Recorded information.
((

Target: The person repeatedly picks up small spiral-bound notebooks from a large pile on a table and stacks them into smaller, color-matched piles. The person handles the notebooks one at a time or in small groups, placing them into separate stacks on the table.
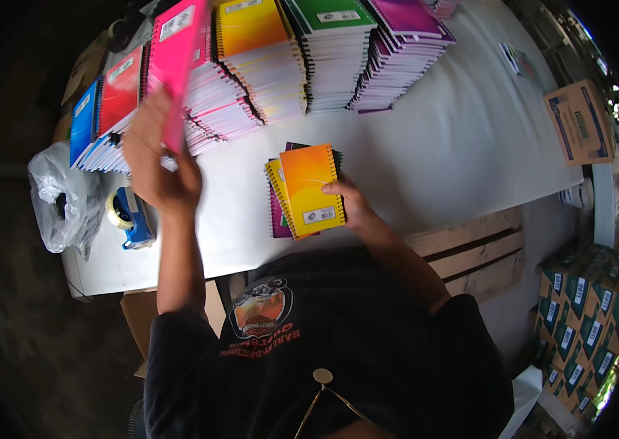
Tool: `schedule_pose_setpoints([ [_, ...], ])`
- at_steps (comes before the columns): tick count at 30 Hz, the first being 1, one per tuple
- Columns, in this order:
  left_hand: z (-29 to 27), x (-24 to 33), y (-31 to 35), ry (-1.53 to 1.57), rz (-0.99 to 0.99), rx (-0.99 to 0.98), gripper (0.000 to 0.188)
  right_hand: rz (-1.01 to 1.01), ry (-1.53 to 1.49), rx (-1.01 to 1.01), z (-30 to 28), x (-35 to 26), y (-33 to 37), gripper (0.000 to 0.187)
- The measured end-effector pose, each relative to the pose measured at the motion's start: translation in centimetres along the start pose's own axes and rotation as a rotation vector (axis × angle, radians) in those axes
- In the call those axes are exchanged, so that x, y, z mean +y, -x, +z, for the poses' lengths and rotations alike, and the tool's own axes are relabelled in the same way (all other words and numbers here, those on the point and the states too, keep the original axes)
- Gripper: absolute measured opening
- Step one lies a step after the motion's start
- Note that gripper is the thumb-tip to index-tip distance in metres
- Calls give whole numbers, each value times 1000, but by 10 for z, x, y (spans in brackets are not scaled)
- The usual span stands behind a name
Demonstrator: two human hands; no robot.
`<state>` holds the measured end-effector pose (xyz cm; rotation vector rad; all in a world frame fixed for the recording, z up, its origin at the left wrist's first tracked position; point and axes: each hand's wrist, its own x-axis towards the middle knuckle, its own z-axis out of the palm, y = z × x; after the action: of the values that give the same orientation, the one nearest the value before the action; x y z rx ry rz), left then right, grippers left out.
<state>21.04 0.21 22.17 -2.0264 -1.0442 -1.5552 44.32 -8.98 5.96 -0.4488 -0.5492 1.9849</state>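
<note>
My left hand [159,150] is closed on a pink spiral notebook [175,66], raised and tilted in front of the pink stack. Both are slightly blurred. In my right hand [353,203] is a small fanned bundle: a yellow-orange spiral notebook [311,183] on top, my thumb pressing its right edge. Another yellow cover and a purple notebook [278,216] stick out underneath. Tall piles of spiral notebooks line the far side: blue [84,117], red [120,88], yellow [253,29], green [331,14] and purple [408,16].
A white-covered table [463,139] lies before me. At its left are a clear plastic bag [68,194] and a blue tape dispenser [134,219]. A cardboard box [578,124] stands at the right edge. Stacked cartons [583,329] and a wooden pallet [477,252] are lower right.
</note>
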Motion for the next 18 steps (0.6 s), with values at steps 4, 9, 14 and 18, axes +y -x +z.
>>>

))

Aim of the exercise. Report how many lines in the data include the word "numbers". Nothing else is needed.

Answer space. 2